— Это все?
— Нет, это только начало.
— А кроме ошибок, что вам еще не нравится?
— Женщины, которые задают слишком много вопросов. — Он увидел, что Шермэйн улыбается. — Эгоизм, кроме моего собственного, суп из репы, политика, светлые волосы на лобке, виски, классическая музыка и похмелье.
— Наверное, это не все.
— Конечно, нет.
— Вы очень чувственны. Все, что вы перечислили, из области ощущений.
— Так точно.
— Вы не упомянули людей. Почему?
— Это поворот на миссию?
— Да, езжайте медленно, дорога плохая. Так почему вы не говорили об отношениях с другими людьми?
— А почему вы задаете так много вопросов? Возможно, я вам как-нибудь расскажу.
Она помолчала и мягко добавила:
— А чего вы хотите от жизни? То, что перечислили? Это все, чего вы хотите?
— Нет. Даже не это. Я ничего не хочу и ничего не жду. Так я хотя бы не разочаруюсь.
Внезапно она разозлилась.
— Вы не только ведете себя как ребенок, но и разговариваете как ребенок.
— Еще одна вещь, которая мне не нравится, — критика.
— Вы молоды. Вы умны, красивы…
— Спасибо, вот так-то лучше.
— …И глупы.
— Это не очень хорошо. Только никому не говорите.
— Не буду, не волнуйтесь, — взвилась она. — Можете пойти и… — она явно подыскивала что-то убийственное, — и прыгнуть под озеро.
— Вы имеете в виду «в озеро»?!
— «В», «из», «под», «над» — какая разница!
— Хорошо. Я рад, что хоть что-то решено. А вон огонек. Наверное, миссия.
Шермэйн не ответила. Тяжело дыша, она сидела в уголке и так яростно затягивалась сигаретой, что тлеющий кончик освещал салон машины.
Церковь скрылась в темноте. Рядом с ней стояло низкое длинное здание. Брюс заметил тень в одном из окон.
— Это больница?
— Да, — резко ответила девушка.
— Представьте меня отцу Игнацию.
Секунду она не двигалась, потом распахнула дверцу машины и, не глядя на Брюса, широкими шагами зашагала к крыльцу.

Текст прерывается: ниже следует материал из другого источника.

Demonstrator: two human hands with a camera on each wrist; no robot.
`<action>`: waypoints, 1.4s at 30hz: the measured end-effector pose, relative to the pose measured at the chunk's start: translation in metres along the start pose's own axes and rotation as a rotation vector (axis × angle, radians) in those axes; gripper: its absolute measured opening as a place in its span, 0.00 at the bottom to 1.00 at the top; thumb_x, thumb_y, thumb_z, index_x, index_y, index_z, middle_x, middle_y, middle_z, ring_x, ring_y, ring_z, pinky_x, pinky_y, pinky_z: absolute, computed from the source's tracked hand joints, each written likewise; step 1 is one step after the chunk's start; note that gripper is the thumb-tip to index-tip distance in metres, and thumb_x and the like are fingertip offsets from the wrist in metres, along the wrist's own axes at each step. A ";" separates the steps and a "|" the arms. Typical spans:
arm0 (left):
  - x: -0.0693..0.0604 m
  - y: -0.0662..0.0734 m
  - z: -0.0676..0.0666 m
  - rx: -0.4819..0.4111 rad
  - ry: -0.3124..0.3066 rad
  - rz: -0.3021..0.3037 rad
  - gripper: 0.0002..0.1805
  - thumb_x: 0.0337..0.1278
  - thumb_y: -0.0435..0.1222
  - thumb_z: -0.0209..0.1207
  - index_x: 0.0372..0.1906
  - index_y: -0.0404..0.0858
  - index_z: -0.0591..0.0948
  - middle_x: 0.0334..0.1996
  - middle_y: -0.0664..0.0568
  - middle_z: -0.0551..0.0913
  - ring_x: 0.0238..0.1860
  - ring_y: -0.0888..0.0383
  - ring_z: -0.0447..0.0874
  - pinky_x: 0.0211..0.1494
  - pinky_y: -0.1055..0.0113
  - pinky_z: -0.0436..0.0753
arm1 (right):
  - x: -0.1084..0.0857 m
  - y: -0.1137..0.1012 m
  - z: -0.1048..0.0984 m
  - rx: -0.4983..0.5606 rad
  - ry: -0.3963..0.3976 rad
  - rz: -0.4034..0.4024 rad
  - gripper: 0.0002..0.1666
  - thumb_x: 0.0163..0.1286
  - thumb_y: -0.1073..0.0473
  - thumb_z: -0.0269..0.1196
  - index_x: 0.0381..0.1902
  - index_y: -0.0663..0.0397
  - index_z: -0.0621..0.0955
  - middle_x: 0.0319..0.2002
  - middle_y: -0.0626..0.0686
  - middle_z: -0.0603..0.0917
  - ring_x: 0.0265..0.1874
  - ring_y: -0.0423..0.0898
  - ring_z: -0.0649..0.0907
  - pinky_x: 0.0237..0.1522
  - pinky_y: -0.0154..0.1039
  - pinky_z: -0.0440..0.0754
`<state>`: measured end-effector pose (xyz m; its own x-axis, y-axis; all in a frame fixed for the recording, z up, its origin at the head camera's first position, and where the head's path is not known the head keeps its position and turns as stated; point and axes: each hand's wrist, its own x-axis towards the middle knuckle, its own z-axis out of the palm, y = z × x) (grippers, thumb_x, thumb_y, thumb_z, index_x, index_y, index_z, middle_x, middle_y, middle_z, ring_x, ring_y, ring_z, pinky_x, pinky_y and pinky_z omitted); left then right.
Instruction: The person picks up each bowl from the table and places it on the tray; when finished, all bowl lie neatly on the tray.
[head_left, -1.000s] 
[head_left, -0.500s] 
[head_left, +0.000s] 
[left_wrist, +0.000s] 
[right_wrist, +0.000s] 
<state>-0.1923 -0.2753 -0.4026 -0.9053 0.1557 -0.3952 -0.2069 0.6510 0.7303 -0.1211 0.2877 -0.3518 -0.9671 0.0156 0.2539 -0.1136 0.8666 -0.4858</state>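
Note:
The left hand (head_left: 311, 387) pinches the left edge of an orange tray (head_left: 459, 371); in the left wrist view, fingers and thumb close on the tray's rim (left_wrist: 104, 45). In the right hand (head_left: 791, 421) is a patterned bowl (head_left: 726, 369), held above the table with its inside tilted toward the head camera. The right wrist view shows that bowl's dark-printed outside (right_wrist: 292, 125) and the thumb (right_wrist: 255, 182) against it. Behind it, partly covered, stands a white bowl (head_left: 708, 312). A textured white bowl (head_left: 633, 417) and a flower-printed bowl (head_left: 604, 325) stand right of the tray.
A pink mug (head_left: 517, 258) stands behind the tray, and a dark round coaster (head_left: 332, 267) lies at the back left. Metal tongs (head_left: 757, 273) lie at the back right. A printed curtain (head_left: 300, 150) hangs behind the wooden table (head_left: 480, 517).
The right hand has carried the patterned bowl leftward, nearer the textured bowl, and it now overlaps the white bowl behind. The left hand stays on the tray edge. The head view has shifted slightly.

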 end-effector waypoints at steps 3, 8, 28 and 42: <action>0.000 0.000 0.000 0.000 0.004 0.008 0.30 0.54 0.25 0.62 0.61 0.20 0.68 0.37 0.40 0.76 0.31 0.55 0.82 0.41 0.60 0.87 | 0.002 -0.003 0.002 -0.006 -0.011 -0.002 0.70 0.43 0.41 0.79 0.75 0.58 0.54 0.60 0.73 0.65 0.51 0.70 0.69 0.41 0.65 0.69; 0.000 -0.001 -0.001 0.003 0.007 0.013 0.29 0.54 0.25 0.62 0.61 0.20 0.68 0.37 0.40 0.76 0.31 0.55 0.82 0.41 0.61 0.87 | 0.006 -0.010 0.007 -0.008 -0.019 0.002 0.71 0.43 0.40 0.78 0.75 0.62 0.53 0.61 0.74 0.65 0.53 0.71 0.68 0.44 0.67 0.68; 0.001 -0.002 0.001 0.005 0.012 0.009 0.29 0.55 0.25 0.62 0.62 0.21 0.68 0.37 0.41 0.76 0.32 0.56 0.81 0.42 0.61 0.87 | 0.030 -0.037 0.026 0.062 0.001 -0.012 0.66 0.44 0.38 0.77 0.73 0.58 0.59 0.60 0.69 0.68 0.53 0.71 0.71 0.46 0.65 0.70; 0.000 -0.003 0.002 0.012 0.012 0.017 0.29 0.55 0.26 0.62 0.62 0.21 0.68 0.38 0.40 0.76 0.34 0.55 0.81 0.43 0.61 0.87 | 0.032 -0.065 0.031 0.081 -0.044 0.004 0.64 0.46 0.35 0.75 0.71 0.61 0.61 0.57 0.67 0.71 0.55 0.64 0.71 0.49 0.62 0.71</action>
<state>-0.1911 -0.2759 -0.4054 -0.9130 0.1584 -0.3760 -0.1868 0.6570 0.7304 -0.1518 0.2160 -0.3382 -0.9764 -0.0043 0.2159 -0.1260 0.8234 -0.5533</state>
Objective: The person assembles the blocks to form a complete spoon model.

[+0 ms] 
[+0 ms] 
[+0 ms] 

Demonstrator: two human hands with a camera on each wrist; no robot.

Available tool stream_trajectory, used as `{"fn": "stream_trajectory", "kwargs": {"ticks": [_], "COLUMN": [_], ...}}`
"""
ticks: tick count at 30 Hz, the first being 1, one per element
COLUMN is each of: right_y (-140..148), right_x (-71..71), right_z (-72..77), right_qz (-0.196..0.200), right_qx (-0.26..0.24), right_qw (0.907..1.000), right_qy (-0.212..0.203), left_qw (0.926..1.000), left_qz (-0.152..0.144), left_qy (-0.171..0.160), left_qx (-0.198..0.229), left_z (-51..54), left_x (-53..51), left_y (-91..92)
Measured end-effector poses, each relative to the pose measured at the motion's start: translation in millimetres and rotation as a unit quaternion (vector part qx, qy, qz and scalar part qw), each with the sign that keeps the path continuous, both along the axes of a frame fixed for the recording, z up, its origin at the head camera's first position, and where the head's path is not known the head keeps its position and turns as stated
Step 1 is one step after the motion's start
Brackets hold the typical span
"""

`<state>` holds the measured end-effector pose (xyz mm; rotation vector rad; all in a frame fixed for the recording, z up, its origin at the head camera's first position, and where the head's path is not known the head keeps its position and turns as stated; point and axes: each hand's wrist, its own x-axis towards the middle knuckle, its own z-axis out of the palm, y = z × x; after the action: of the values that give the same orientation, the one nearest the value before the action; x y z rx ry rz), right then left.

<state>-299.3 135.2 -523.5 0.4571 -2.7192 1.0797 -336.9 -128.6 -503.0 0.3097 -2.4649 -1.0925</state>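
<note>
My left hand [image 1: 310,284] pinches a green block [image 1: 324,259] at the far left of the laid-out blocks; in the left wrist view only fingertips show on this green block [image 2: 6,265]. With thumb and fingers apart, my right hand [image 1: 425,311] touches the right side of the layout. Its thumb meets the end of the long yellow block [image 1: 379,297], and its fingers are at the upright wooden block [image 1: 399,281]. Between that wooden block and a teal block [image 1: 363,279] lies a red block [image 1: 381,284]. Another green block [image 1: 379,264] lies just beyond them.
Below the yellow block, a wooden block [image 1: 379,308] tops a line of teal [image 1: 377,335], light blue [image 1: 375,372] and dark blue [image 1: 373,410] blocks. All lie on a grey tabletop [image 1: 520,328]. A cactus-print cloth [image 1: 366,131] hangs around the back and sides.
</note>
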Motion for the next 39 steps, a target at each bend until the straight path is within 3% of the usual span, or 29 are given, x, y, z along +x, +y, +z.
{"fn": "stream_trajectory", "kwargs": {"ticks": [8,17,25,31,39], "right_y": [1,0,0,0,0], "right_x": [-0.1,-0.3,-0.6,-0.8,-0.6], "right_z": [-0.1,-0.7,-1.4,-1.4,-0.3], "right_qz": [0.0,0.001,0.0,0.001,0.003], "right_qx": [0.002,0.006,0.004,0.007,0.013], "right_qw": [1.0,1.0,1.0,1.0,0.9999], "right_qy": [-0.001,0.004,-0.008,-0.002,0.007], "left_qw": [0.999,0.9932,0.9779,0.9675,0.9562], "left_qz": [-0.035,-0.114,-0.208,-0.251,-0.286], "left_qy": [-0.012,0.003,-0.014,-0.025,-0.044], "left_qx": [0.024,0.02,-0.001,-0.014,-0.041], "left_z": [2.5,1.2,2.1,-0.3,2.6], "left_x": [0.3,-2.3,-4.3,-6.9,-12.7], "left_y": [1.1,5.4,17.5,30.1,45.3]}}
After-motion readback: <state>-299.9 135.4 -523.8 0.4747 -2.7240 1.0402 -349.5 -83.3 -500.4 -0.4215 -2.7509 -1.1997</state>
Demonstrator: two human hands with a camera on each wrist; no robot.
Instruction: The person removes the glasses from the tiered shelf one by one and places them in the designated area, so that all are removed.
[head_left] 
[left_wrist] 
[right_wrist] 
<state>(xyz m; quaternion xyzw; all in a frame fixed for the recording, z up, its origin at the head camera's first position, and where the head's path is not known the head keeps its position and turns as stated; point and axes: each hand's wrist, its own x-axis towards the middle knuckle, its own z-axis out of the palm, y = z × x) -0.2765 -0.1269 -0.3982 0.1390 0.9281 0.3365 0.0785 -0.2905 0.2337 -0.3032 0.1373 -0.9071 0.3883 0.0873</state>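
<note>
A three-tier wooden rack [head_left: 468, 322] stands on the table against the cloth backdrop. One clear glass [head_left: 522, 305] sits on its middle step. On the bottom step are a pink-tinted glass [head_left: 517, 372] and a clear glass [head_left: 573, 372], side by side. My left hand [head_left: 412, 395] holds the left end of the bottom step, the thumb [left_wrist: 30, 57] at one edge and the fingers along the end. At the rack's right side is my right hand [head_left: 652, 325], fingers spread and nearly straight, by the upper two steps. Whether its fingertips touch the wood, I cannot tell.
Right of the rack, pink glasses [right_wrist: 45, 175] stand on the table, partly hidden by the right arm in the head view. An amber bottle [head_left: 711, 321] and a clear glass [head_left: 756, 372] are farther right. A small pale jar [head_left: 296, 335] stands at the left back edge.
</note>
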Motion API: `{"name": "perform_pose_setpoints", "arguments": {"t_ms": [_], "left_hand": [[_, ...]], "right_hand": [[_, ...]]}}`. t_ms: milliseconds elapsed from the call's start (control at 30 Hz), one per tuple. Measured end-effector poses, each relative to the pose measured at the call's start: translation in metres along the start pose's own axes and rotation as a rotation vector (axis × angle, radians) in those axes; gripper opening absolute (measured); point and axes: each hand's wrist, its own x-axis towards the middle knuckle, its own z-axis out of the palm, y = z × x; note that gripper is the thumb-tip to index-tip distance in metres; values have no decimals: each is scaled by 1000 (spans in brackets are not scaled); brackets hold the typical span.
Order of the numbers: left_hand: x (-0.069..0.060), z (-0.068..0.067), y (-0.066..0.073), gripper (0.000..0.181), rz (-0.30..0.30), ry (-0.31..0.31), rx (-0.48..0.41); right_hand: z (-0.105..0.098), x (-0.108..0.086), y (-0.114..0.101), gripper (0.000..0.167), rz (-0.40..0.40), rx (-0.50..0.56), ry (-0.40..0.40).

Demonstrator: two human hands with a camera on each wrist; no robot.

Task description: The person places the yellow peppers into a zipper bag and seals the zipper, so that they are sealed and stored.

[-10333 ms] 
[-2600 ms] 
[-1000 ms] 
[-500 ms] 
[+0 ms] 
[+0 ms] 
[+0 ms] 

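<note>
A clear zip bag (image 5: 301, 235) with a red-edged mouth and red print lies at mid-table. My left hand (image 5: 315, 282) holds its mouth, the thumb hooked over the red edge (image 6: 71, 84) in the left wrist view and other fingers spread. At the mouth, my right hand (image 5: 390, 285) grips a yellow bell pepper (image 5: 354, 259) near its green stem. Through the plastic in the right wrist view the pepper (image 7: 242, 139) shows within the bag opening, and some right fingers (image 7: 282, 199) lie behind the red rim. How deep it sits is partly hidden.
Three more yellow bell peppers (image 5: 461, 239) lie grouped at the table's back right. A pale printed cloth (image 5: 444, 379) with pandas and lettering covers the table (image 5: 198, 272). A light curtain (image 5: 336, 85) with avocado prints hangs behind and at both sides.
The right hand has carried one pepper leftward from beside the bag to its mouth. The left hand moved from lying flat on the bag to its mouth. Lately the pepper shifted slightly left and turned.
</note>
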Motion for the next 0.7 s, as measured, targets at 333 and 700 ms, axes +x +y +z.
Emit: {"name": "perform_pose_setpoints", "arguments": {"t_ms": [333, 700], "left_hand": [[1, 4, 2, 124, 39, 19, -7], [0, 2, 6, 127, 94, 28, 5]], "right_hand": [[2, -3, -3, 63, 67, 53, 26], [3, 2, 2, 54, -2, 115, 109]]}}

Он прошел за ней через приемную, затем по длинному коридору мимо амбулатории и операционной. Наконец они вошли в маленькую палату.
— А, мадам Картье. — Отец Игнаций, склонявшийся над постелью больного, выпрямился и направился им навстречу. — Я слышал, что спасительный поезд прибыл в Порт-Реприв. Я думал, вы уже уехали.
— Еще нет, отец. Завтра утром.
Худощавый отец Игнаций был высок — примерно шесть футов и три дюйма. Из-за климата рукава его коричневого облачения были коротко подрезаны, тощие безволосые руки покрыты голубой сетью вен, плечи покатые, волосы неопределенного цвета, без признаков седины, на больших костлявых ступнях — открытые коричневые сандалии. Лицо почти не запоминалось: обычное, с бесформенным носом, на котором примостились очки в стальной оправе, — не старое и не молодое. Священника отличала спокойная неторопливость, свойственная служителям церкви.